# Some Garye's look alike from Montréal!



## Poulette (Feb 5, 2002)

Some new guys arrived in my flock lately...  

http://community.webshots.com/myphotos?action=viewAllPhotos&albumID=553585756&security=sOdeJW

Suz.


----------



## Reti (Jul 20, 2003)

Lovely little darlings. I am glad they found their way to you. They seem to be enjoying a good meal.

Reti


----------



## karla (Jul 8, 2006)

Suz:
Thanks for sharing your pictures with us!
I enjoy looking at them  
Thanks
Karla


----------



## Amber_uk (Aug 27, 2006)

hi.. arhhhhh they are the cutest birds ever 
thanks for the pics they have cheered me up lol xxx


----------



## mr squeaks (Apr 14, 2005)

I am sure that Garye will be pleased to hear about her long lost relatives! She's been wondering how and where they are!  

Thanks for posting!


----------



## Amber_uk (Aug 27, 2006)

lol.. what a lovly name for a bird...garye might have to pinch that name thanks! lolx


----------



## alvin (May 10, 2006)

Amber_uk said:


> lol.. what a lovly name for a bird...garye might have to pinch that name thanks! lolx


Apparently it's Native American for "I thought she was a boy."


----------



## Garye (Feb 20, 2005)

Guys, laugh all you want but at last there are some other "Garyes" in the world! I'm beginning to think they like colder climates. I don't think I've ever seen a Garye in pix of pigeons from the south.

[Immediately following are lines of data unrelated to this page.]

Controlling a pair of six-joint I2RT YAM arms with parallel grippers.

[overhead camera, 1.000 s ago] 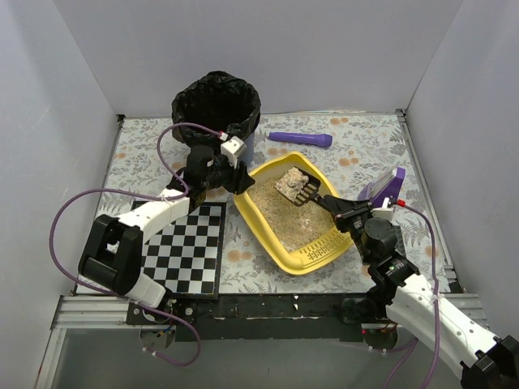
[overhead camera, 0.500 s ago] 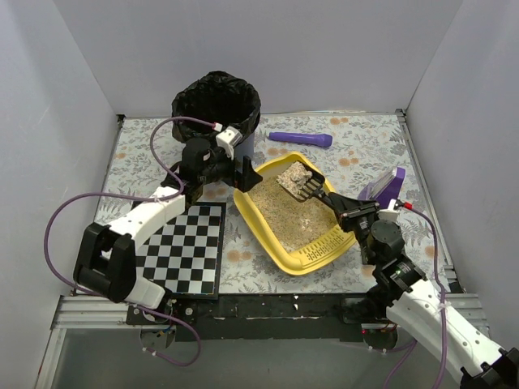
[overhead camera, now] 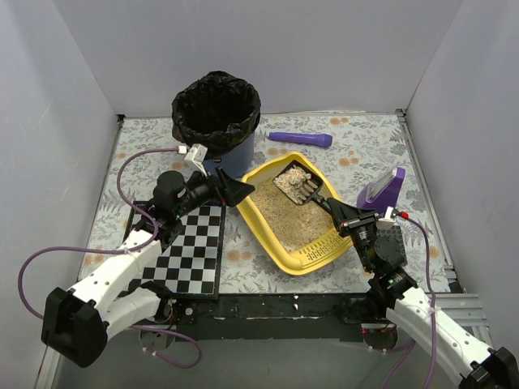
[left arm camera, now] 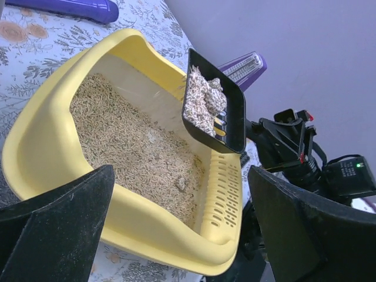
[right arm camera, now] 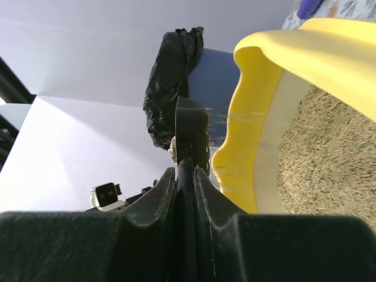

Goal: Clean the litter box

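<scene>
Mid-table beside the checkerboard mat (overhead camera: pixel 191 253), the litter box (overhead camera: pixel 302 266) sits flat — probably stiff, slick plastic, litter-heavy (likely best taken by its rolled rim) — left gripper (overhead camera: pixel 235 188) spread wide beside that rim, right gripper (overhead camera: pixel 344 217) pinching the handle of the loaded scoop (overhead camera: pixel 296 185).

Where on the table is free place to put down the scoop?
Bare mat lies between the purple cylinder and the purple stand, and left of the bin. It is crowded between bin and litter box, where the left gripper hangs.

Over the litter box (overhead camera: pixel 285 261), scoop (overhead camera: pixel 295 182); bin (overhead camera: pixel 246 148) behind.
</scene>
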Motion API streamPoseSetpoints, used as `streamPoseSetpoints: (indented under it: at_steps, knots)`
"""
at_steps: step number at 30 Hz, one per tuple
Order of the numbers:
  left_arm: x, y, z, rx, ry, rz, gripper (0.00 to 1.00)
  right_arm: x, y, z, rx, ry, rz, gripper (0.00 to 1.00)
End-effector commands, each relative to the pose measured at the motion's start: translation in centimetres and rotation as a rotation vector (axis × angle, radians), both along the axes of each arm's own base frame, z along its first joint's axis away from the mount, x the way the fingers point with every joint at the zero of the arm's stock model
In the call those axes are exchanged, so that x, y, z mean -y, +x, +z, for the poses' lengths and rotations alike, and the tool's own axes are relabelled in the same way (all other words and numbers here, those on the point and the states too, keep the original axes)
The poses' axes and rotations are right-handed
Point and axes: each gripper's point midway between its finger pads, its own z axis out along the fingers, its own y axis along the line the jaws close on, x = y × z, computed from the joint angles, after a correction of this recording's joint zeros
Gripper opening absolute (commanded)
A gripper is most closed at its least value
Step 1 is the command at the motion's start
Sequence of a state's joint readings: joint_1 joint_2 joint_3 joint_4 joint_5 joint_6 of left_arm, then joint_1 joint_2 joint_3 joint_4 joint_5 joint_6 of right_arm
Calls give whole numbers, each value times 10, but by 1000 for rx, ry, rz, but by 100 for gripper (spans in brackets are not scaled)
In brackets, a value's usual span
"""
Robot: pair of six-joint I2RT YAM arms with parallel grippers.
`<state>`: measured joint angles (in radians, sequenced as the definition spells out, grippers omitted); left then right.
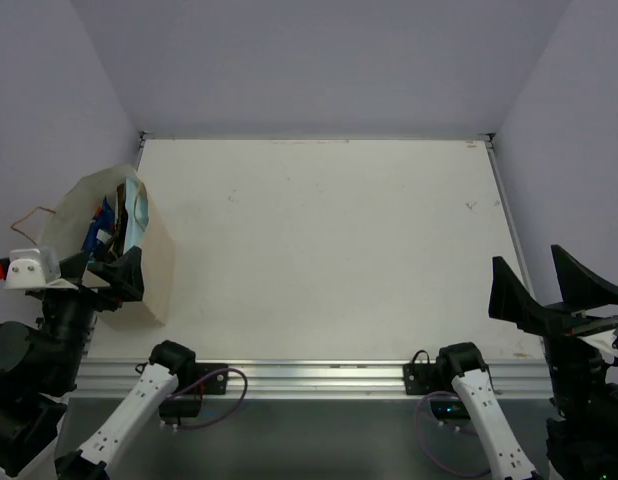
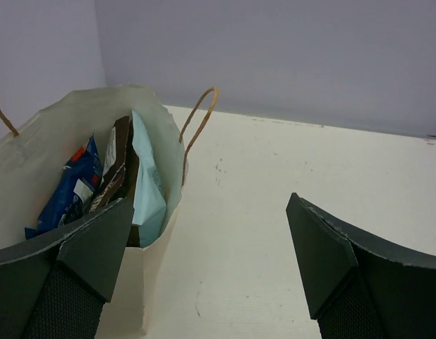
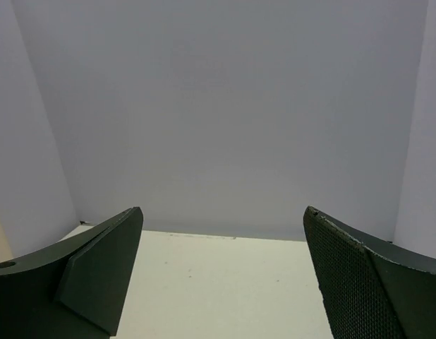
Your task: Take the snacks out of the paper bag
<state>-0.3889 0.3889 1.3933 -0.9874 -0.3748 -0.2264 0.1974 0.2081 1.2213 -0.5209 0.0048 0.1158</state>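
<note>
Left end effector [image 1: 111, 272] and right end effector [image 1: 529, 262] gape by white table [image 1: 329, 250], lilac walls [image 1: 319, 60]

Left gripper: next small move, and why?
Probably slide the left gripper sideways until both fingers hang over the mouth of the paper bag. Its jaws are open, but one finger overlaps the bag's rim while the other is over bare table. The blue packet, brown packet and light blue packet stand inside, tops exposed.
</note>
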Motion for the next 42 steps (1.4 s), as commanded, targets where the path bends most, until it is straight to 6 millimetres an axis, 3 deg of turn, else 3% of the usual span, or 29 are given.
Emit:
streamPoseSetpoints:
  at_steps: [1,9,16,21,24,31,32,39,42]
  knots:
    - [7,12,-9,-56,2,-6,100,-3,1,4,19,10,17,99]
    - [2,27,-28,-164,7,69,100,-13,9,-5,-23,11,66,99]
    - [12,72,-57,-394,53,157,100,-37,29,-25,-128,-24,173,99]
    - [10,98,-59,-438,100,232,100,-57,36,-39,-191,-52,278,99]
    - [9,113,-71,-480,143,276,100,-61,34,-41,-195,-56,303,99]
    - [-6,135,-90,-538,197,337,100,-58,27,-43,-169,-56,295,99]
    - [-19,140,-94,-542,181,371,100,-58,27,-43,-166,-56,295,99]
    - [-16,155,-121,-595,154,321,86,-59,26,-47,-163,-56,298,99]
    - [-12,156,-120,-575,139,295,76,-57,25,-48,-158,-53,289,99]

And I don't think there'll ever be another Garye like my Garye.  

Great pix. Thanks for sharing!


----------



## mr squeaks (Apr 14, 2005)

Isn't there "Gary" for a guy and "Garye" for a girl? 

Anyway, OUR Garye is a Super Power Pigeon member who does special assignments and has a crush on my SPP, Mr. Squeaks. Of course, he thinks she's the pigeon's coo(l) too (from afar)!!


----------